Groundworks are underway in Omer, an affluent municipality near Beersheba, for a new neighborhood of temporary homes that are set to house Kissufim’s population until the kibbutz is rebuilt sometime in 2025, Hason said.
Not all are interested in returning to their former homes, he said. “I expect 10-15% of us won’t be returning,” said Hason.
In the meantime, “life is becoming increasingly inconvenient” at the hotel, Hason said. This is partly because of the cumulative effect of living there in relatively crowded conditions that were not intended for protracted stays by families and dozens of pet dogs.
But complications that the government has not addressed in weeks also play a role. At Noga and other hotels, evacuees are not allowed to host guests overnight, including their own children.
“It’s an insurance issue that the hotels aren’t covered for and the Tourism Ministry hasn’t resolved,” Hason said. It means that some families spend hundreds of shekels each month on accommodations for relatives who travel from afar to the remote location near the Dead Sea to spend a few days together.
The Kissufim community also has no solution for the upcoming Passover Seder, which would cost families hundreds of shekels if they want to have it at their hotel with non-evacuees, including their children and other first-degree relatives. “I’m sure if we went out with a plea, there will be no shortage of people from our wonderful Israeli society who will host us. But that’s not how it’s supposed to go: We just want to host our children for the holiday,” said Hason.

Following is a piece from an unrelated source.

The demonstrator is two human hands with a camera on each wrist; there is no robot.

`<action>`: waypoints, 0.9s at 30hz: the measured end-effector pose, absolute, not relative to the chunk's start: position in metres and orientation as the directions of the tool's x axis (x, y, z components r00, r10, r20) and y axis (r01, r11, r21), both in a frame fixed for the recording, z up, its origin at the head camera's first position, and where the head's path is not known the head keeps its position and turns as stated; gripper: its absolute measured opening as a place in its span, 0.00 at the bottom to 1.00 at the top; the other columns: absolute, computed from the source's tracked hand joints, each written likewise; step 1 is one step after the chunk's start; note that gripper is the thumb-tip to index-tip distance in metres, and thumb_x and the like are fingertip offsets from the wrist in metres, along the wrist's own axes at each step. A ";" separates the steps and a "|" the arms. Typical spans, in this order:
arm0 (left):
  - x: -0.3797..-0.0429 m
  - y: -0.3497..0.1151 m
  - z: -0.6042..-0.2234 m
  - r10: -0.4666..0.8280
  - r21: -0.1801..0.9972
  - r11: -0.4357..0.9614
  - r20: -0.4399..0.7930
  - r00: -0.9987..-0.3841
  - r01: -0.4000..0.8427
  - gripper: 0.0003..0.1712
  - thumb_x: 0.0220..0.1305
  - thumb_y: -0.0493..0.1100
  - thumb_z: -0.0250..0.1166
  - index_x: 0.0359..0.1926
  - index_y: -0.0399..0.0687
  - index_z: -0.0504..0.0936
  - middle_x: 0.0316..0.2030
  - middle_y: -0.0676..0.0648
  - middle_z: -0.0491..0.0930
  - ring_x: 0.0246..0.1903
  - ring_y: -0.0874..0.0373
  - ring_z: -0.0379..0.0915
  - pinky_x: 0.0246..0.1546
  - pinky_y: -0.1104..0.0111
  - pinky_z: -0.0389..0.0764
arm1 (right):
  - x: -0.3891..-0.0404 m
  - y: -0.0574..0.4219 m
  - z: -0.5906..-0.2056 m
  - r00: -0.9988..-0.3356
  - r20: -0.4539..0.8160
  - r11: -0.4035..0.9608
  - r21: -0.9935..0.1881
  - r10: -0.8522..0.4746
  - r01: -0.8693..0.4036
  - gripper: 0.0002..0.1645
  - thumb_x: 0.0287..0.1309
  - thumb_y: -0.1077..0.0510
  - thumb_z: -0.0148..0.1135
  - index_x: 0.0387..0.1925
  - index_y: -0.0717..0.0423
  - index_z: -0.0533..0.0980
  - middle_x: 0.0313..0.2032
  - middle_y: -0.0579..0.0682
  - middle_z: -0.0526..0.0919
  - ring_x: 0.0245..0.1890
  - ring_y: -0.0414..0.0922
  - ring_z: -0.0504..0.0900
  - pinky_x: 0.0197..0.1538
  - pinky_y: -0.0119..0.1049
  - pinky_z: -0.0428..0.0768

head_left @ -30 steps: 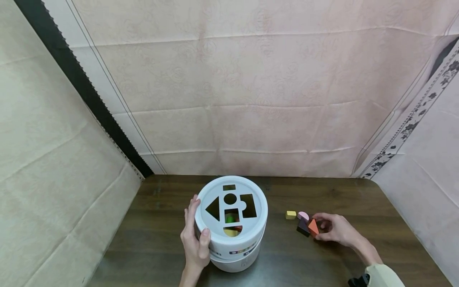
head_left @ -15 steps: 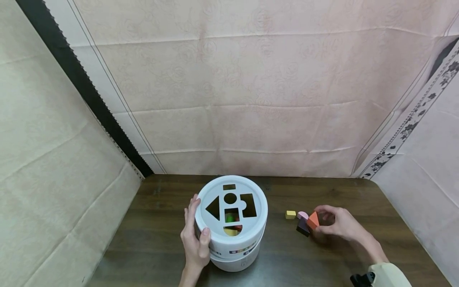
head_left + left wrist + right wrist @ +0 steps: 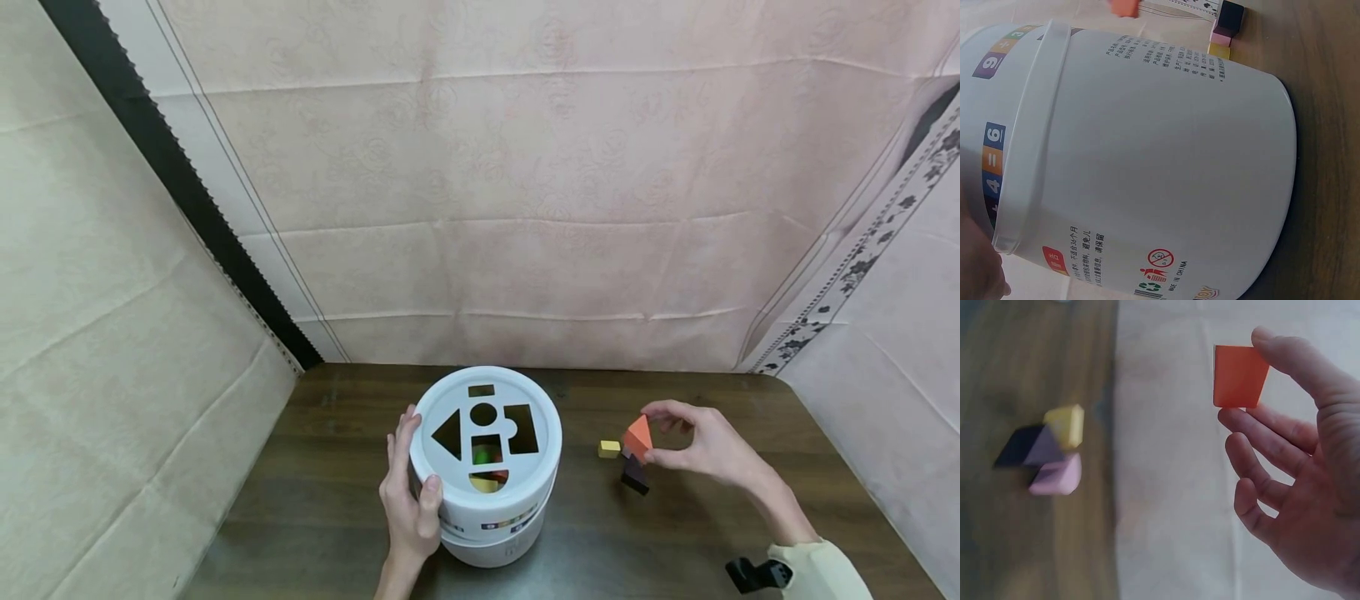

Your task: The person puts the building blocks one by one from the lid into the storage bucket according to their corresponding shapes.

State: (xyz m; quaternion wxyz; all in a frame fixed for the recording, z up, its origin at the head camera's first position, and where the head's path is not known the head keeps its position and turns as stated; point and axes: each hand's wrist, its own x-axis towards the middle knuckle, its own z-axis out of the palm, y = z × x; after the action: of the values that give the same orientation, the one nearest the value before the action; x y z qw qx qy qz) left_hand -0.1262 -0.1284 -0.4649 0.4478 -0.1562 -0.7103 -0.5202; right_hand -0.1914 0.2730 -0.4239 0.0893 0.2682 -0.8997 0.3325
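A white shape-sorter bucket [image 3: 495,529] stands upright on the table, its lid [image 3: 442,383] cut with several shaped holes. Against the bucket's left side rests my left hand [image 3: 408,492], fingers extended along the wall and thumb on the front; in the left wrist view only a bit of it shows beside the rim. My right hand [image 3: 697,442] pinches an orange triangular block [image 3: 1238,376] between thumb and fingertips, raised above the table. Below it lie a black block [image 3: 634,475], a yellow block [image 3: 609,449] and a pink rounded block [image 3: 1059,476], the pink one mostly hidden in the head view.
Through the lid's holes, green, red and yellow pieces show inside the bucket. The brown wooden table [image 3: 337,467] meets pale cloth [image 3: 540,208] hung at the back and on both sides. A black device [image 3: 757,575] sits on the right wrist.
My right hand has lifted the orange triangular block off the table and moved it up and slightly left, over the other blocks. The left hand and the bucket have stayed in place.
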 end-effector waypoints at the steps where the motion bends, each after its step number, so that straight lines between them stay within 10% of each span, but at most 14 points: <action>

The Tourism Ministry did not immediately reply to a request for comment on this by The Times of Israel.
The Tekuma Authority has spent roughly NIS 2.25 billion ($600 million) of its budget of NIS 18 billion ($4.7 billion) for rehabilitating the southern border area over the next five years, Tekuma said in a six-month update sent to reporters Sunday.

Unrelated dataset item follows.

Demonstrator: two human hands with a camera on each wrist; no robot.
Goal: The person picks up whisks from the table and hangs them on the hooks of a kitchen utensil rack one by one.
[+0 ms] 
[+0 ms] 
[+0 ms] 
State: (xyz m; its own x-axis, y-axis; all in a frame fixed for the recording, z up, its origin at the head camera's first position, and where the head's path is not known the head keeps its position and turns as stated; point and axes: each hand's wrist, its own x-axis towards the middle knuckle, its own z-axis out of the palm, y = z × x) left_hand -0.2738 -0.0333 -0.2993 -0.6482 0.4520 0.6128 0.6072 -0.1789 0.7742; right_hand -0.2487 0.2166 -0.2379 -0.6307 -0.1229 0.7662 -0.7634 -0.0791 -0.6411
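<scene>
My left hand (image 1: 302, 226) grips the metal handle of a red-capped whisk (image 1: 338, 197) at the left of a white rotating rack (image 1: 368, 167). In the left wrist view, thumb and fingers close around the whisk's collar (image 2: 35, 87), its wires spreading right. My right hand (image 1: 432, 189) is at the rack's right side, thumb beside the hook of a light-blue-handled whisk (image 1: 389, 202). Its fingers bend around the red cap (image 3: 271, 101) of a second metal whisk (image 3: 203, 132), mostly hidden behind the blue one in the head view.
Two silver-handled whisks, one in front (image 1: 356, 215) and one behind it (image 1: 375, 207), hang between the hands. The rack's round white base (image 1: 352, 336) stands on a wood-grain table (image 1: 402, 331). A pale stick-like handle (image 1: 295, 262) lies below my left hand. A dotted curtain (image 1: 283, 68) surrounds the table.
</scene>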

In Sderot, Tohar Uziel, a 32-year-old social worker and mother of eight, is already deep into the spring cleaning that observant Jews perform ahead of the weeklong Passover holiday, which this year begins the evening on April 22.
The Passover cleaning, which is meant to ensure the household contains absolutely no leavened bread, is relatively easy this year, said Uziel, who returned to Sderot last month.
That’s because after a five-month absence, “all the food went bad, so we just threw everything out and already did a mini-Passover cleaning just after returning,” she told The Times of Israel. The loss of hundreds of shekels of food is a painful blow to many families in Sderot, where the median salary is 15% lower than the national average.
But Uziel, who said she’d “missed Sderot terribly” while living at a hotel in Eilat, is not crying over the spoiled milk.
“As soon as we returned, I was so grateful that we’re going to spend Passover here with the family and not in some hotel with neon lights,” she said.